The merger consideration represents a premium of approximately 42% to the closing price of the ADSs on January 24, 2025, the last trading day before the Company received the preliminary non-binding proposal letter from JD.

The Merger will be fully funded through cash contribution by JD.com International Limited, a wholly owned subsidiary of JD (the “Sponsor”). Parent has entered into a commitment letter, pursuant to which the Sponsor has agreed, subject to the terms and conditions thereof, to provide the necessary financing for the transaction.

The Company’s board of directors, acting upon the unanimous recommendation of a committee of independent directors established by the board of directors (the “Special Committee”), approved the Merger Agreement and the Merger, and resolved to recommend that the Company’s shareholders vote to authorize and approve the Merger Agreement and the Merger. The Special Committee negotiated the terms of the Merger Agreement with the assistance of its financial and legal advisors.

The Merger is currently expected to close within the third quarter of 2025 and is subject to customary closing conditions, including the authorization and approval of the Merger Agreement by the affirmative vote of holders of Shares representing at least two-thirds of the voting power of the Shares present and voting in person or by proxy at a general meeting of the Company’s shareholders. Parent has agreed to vote and cause its affiliates to vote, or cause to be voted, all Shares held directly or indirectly by them, which represent more than 60% of the voting rights attached to the issued and outstanding Shares, in favor of the authorization and approval of the Merger Agreement and the Merger. If completed, the Merger will result in the Company becoming a privately held company and its ADSs will no longer be listed on the Nasdaq Global Select Market.

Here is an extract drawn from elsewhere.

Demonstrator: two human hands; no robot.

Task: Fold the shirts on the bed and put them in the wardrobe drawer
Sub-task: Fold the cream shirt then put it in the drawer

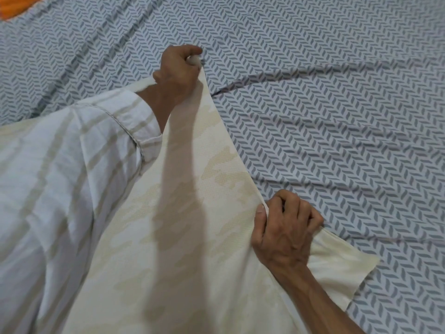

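Head view: shirt (192, 213) edge lengthwise between both hands.

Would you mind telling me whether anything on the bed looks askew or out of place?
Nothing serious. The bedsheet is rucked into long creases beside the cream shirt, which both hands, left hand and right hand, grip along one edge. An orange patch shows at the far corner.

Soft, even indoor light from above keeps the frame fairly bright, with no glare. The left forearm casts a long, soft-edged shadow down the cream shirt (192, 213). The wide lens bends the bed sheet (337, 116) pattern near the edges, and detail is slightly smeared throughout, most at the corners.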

Kroll, LLC is serving as the financial advisor to the Special Committee. Gibson, Dunn & Crutcher LLP is serving as U.S. legal counsel to the Special Committee. Appleby is serving as Cayman Islands legal counsel to the Special Committee.

UBS AG Hong Kong Branch is serving as financial advisor to JD. Skadden, Arps, Slate, Meagher & Flom LLP is serving as U.S. legal counsel to JD. Harney Westwood & Riegels is serving as Cayman Islands legal counsel to JD.

Additional Information about the Merger

The Company will furnish to the U.S. Securities and Exchange Commission (the “SEC”) a current report on Form 6-K regarding the Merger, which will include as an exhibit thereto the Merger Agreement. All parties desiring details regarding the Merger are urged to review these documents, which will be available at the SEC’s website (http://www.sec.gov).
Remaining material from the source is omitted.